Directions
Start to finish, return the listing below exactly, pictures excluded.

Available data Start Marker

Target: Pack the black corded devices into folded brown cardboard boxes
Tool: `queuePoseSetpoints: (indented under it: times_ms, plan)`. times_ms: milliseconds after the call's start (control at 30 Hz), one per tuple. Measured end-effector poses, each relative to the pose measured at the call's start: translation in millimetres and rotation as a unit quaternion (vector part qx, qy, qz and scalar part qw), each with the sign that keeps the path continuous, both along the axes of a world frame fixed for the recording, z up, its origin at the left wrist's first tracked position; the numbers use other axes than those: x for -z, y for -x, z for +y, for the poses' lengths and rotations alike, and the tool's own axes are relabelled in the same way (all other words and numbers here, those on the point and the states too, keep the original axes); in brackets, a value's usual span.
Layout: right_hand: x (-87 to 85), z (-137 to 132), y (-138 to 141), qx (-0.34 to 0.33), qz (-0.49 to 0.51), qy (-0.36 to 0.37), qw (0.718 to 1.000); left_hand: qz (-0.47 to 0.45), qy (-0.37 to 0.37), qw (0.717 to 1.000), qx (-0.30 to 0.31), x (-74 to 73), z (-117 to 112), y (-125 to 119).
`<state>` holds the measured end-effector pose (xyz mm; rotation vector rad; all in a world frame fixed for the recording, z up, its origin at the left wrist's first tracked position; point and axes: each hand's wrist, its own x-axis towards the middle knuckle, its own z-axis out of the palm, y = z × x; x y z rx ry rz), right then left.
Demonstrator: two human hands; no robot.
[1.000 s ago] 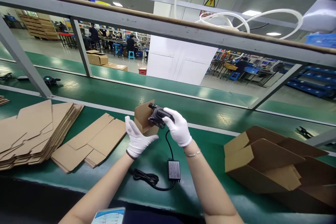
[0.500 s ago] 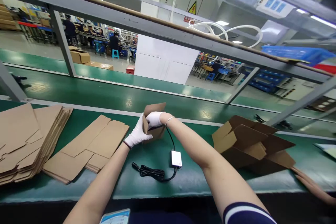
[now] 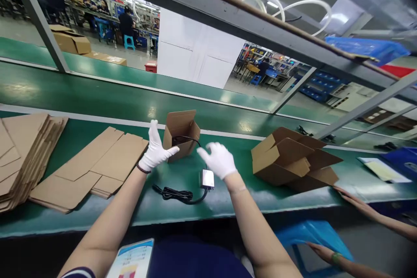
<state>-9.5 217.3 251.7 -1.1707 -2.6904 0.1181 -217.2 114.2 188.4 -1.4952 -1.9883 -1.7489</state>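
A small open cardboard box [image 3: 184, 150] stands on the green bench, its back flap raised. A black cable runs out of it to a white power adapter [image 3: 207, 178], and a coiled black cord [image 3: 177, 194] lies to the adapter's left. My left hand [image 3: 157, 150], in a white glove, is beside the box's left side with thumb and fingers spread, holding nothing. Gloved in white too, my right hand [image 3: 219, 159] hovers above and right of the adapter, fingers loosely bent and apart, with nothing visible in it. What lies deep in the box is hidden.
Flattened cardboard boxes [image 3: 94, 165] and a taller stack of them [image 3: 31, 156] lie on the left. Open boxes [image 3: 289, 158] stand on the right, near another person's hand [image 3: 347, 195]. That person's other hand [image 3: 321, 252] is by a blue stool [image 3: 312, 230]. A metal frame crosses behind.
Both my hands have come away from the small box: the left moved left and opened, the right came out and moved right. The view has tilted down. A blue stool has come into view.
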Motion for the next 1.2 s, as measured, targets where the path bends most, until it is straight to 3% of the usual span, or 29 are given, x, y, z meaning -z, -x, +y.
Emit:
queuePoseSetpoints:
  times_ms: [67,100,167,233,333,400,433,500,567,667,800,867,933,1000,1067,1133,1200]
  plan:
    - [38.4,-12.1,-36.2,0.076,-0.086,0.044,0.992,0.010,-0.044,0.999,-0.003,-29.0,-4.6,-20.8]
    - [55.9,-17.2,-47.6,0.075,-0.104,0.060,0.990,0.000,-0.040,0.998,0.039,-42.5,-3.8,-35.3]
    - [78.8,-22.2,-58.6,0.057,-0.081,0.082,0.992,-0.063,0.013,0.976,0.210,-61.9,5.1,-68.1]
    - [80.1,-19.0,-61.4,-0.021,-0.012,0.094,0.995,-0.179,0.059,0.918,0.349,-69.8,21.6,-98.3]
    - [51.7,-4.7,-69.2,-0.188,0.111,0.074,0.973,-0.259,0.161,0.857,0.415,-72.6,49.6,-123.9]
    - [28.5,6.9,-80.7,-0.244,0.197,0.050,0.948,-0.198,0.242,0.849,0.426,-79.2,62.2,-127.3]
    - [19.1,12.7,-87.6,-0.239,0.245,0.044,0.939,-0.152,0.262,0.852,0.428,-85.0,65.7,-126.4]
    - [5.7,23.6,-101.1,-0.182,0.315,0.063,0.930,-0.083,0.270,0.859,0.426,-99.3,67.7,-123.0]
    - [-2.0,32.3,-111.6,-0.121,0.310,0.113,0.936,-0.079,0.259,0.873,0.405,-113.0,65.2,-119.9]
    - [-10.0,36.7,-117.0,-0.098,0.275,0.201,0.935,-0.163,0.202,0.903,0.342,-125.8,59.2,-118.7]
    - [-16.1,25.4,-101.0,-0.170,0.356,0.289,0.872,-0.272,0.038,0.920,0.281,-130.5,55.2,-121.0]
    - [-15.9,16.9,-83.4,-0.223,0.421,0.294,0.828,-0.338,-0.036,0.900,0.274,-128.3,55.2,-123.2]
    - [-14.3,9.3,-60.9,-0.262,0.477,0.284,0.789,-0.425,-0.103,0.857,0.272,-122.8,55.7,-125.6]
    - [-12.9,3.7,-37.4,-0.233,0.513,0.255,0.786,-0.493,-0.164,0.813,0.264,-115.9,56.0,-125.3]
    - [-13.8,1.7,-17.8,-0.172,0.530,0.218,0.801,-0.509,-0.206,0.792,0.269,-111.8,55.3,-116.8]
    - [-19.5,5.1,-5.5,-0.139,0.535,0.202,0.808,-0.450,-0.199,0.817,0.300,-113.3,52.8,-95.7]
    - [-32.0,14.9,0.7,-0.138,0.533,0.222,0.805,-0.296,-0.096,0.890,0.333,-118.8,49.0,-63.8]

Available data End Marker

Answer section
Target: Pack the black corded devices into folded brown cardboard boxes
Tool: `queuePoseSetpoints: (indented under it: times_ms, plan)`. times_ms: milliseconds after the call's start (control at 30 Hz), one per tuple. Measured end-effector poses, each relative to the pose measured at the call's start: translation in millimetres and rotation as a unit quaternion (vector part qx, qy, qz and scalar part qw), each with the sign that keeps the path continuous, both along the axes of a world frame fixed for the recording, z up, its origin at the left wrist's first tracked position; the numbers use other axes than those: x for -z, y for -x, z for +y, for the poses' lengths and rotations alike, and the tool's own axes are relabelled in the same way (all other words and numbers here, those on the point and the states too, keep the original axes); in brackets, a value's usual span.
Layout: right_hand: x (-87 to 85), z (-137 to 132), y (-138 to 141), qx (-0.34 to 0.33), qz (-0.49 to 0.51), qy (-0.36 to 0.37), qw (0.718 to 1.000); left_hand: qz (-0.47 to 0.45), qy (-0.37 to 0.37), qw (0.717 to 1.000), qx (-0.30 to 0.31), x (-74 to 73), z (-117 to 112), y (-125 to 119).
`<state>` holds the measured end-effector pose (xyz mm; rotation vector rad; all in a world frame fixed for the recording, z up, its origin at the left wrist's first tracked position; point and axes: each hand's wrist, its own x-axis towards the middle knuckle, its own z-axis out of the palm, y = z × x; x y z rx ry rz), right then left.
Demonstrator: two human hands; no robot.
[1.000 s ago] 
[0.500 s ago] 
[now] 
<state>-9.5 217.3 251.7 -1.1707 -2.6904 0.1181 -217.2 114.2 188.4 -1.4952 -1.9883 -1.7489</state>
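A small open cardboard box [image 3: 184, 150] stands on the green bench, its back flap raised. A black cable runs out of it to a white power adapter [image 3: 207, 178], and a coiled black cord [image 3: 177, 194] lies to the adapter's left. My left hand [image 3: 157, 150], in a white glove, is beside the box's left side with thumb and fingers spread, holding nothing. Gloved in white too, my right hand [image 3: 219, 159] hovers above and right of the adapter, fingers loosely bent and apart, with nothing visible in it. What lies deep in the box is hidden.
Flattened cardboard boxes [image 3: 94, 165] and a taller stack of them [image 3: 31, 156] lie on the left. Open boxes [image 3: 289, 158] stand on the right, near another person's hand [image 3: 347, 195]. That person's other hand [image 3: 321, 252] is by a blue stool [image 3: 312, 230]. A metal frame crosses behind.
Both my hands have come away from the small box: the left moved left and opened, the right came out and moved right. The view has tilted down. A blue stool has come into view.
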Motion for the next 1.2 s, as measured, targets where the path bends most, until it is straight to 3% of the usual span, or 29 are given, x, y, z meaning -z, -x, +y.
Emit:
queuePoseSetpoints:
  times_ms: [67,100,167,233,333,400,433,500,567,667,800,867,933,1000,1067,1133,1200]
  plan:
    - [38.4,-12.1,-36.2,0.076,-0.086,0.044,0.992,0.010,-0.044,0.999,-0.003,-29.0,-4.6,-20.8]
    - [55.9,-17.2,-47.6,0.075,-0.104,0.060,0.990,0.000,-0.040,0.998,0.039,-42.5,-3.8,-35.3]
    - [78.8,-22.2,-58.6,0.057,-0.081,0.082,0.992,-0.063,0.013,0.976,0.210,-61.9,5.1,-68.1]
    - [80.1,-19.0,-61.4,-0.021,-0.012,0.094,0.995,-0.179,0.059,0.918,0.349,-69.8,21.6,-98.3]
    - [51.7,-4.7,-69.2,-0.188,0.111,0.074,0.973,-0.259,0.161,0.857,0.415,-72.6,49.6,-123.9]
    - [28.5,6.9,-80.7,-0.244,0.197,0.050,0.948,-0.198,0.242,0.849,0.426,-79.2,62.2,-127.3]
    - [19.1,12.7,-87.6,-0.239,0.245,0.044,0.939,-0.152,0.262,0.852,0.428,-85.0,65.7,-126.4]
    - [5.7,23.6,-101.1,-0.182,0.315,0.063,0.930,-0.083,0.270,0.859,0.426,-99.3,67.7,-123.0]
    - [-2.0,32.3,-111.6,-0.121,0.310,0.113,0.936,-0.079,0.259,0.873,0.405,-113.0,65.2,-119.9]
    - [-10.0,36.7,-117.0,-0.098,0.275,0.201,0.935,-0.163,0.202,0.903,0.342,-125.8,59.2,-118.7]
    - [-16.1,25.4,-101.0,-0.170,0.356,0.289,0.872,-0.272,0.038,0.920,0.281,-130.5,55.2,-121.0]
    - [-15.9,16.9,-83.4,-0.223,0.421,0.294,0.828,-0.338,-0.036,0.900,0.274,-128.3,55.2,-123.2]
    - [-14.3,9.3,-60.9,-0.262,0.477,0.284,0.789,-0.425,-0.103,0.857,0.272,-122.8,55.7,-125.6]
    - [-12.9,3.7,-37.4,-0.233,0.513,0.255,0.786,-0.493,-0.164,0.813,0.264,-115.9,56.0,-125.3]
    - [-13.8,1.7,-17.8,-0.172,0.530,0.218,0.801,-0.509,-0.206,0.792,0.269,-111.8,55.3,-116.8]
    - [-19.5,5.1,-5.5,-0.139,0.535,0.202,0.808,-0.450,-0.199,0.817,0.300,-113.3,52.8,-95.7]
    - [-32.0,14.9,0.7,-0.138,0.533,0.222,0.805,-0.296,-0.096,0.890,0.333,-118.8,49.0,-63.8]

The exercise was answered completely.